The top-up can only be used for training programmes with better employability outcomes, Wong said, ensuring "better employment outcomes after they have completed their training".
SGTech said the S$4,000 top-up of the credits would "effectively incentivise mid-career workers to update their skills and advance in their careers". "This initiative will also empower workers to pursue more rewarding and high-paying career opportunities. This development is in line with SGTech's Career Conversion Programme, which targets mid-career professionals, managers, executives, and technicians for skills conversion, facilitating their transition into new occupations or sectors with promising prospects and advancement opportunities. In addition, SGTech is also happy to see the government support talent capabilities in their AI development initiatives," the association noted in its Budget analysis.
"While this is a much-welcomed development, we believe that to improve employability, it is crucial to help SMEs be guided on how they can hire and develop talents based on skills, and not just traditional qualifications. That is why, to further this government investment, we are advocating for trade associations and chambers to be the connectors in creating guides, spreading awareness, and setting up programmes to make this happen.

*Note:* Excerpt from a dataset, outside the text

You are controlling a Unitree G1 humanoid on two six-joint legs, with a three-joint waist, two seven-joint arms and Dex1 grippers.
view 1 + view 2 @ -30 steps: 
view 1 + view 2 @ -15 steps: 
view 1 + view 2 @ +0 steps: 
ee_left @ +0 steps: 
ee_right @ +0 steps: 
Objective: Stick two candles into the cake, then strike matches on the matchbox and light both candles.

"We also suggest that agencies like Infocomm Media Development Authority, SkillsFuture Singapore, and others work together with the private sector in establishing standards and giving recognition for learning that happens on the job. We propose to form a public-private action taskforce to figure out what those standards should be and how to include new tech skill sets through a national skills taxonomy."
Benjamin Mah, Co-Chair, SGTech Talent Steering Committee, also said: “We applaud the government's decision to provide a SkillsFuture credit top-up of $4,000 to all Singaporeans aged 40 and above. This initiative underscores the commitment to fostering a skilled workforce, particularly in upskilling and reskilling mid-career professionals.
"SGTech believes that directing this top-up towards selected programmes is essential to equip the workforce with the skills needed to adapt alongside evolving technology. SGTech stands ready to collaborate closely with industry partners and government agencies to develop strategic and well-defined approaches to tech talent development across all sectors, especially in AI, where training and equipping the workforce to leverage AI tools will be vital for their success.”
“The new S$4,000 SkillsFuture Credit is the proverbial good seed that DPM is planting to enhance Singapore’s workforce ecosystem. Changes (in our jobs) is the new constant. The upgraded scheme encourages more senior workers to upgrade and keep their skills ahead of the job curve," said Chris Woo, Asia Pacific and Singapore Tax Leader, PwC Singapore.
"It has been said: 'Give a man a fish and you feed him for a day. Teach him how to fish and you feed him for a lifetime'. The 2024 Budget is focused not only on teaching Singaporeans how to fish, but also how to farm fish to increase production and bring the fish to market."
With AI taking a front seat across businesses and for the economy’s success, a right-skilled workforce is critical, Abraham said. "The extension of SkillsFuture Enterprise Credit and the introduction of the new SkillsFuture Level-Up Programme for mid-career workers will ensure inclusivity and accessibility for the entire workforce. Today, our studies show lack of training is preventing 38% of Singapore workers from using gen AI more at work. This skills gap will only grow wider with time, as the profile of jobs will augment as AI becomes more pervasive.
"These incentives will encourage workers to upskill themselves in areas such as digitisation and AI to help Singapore develop a future ready workforce. Upskilling is a task and responsibility for the entire ecosystem. Salesforce has long committed to this training imperative, and we will continue to work with our ecosystem of partners and customers to provide digital training and open pathways to job opportunities. The value of independent learning should not be overlooked either. There are many free online learning platforms such as Salesforce’s Trailhead that offer certifications and micro-credentials for anyone looking to upskill and improve their employment opportunities."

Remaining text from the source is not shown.